Please see: http://www.gov.uk/order-copy-birth-death-marriage-certificate
If you have any questions about documents that need notarising or legalising for Ukraine, please let me know. I will do my best to help support Ukrainian citizens who have notarial requirements during the current invasion of their country.
Documents for Russia & Belarus
The United Kingdom Government’s Legalisation Office has informed notaries that it will continue legalising (issuing apostilles on) documents destined for use in Russia and Belarus at the present time. No doubt this could change.
Notaries are required to comply with the Government’s latest sanctions regulations: https://www.gov.uk/government/publications/russia-sanctions-guidance/russia-sanctions-guidance.
ID – home address evidence
Increasing levels of fraud in this country and overseas are causing many financial services providers to tighten their anti-money laundering procedures. Sometimes this involves a request for a copy of evidence of an individual’s home address to be notarised. This will often take the form of a copy of a utility or council tax bill linking the person to an address. It is common for there to be a requirement that the document is dated within a specific period, say the last three months. Since United Kingdom driving licenses can be up to 10 years old, they are of limited use as evidence of address.
If I am asked to notarise a copy of a utility bill or similar, I will need to see either the original document, if it was issued in paper form, or the original electronic document on the website of the issuing body. To verify an electronic document, you will need to (a) bring a printed copy of the electronic document and (b) when we meet, have access to a device on which you can enter the relevant website with your log-in details so that I can compare the printed copy with the original electronic document. (To be clear, I do not wish to have access to your login details.)

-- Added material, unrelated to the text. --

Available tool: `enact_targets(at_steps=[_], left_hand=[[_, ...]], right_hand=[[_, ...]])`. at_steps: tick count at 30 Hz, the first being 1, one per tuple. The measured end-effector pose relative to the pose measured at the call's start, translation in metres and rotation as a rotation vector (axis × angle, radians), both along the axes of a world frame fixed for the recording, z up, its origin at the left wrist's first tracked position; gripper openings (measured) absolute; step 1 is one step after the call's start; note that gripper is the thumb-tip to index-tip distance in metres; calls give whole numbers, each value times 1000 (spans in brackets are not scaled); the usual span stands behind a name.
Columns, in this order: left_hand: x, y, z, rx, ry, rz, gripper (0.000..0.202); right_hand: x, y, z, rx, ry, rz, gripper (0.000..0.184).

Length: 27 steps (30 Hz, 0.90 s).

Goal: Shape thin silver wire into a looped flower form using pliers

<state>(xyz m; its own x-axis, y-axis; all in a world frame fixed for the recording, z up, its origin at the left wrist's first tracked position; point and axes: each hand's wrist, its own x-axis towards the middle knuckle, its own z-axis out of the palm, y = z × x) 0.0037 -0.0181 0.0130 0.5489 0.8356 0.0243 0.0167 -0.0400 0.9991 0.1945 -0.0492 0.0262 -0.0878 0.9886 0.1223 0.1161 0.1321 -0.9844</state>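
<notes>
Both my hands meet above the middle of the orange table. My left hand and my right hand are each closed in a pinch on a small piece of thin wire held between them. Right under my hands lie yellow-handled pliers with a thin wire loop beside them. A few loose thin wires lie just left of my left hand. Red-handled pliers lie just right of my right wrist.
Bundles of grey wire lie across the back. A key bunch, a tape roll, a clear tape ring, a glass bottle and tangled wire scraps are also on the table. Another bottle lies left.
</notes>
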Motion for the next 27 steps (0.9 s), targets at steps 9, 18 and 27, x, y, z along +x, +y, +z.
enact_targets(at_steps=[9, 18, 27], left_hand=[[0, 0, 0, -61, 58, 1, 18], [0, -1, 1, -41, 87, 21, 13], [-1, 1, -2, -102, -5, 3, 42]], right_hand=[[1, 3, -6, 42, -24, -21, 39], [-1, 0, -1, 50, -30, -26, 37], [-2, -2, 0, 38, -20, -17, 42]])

Sending documents overseas
Documents that are authenticated by a notary public are almost always for use overseas. This raises the question of how to send them to the destination. The options are ordinary airmail, Royal Mail “Tracked and Signed” and courier services such as FedEx and DHL, which deliver to the addressee. If I am instructed to send a document overseas for a client, I will only use FedEx or DHL. This is because they reliable and fast. Sadly, each year a number of of my clients send their documents by some form of mail which fails to deliver and causes the client, delay, extra cost and sometimes consequences of missing a deadline. All systems are fallible, but the courier services very rarely fail to deliver and the cost is usually much less than having to repeat the document formalities.
Philippines – Legalisation update
Until recently, legalising a document for the Philippines was a two-step process, involving an apostille from the UK’s Foreign and Commonwealth Office (FCO) and then consular legalisation from the Philippine Embassy in London. The Philippines has recently joined 117 other countries with accession to the 1961 Hague Convention Abolishing the Requirement of Legalisation for Foreign Public Documents. Accordingly, documents originating in the United Kingdom that are going to the Philippines only require an apostille issued by the FCO.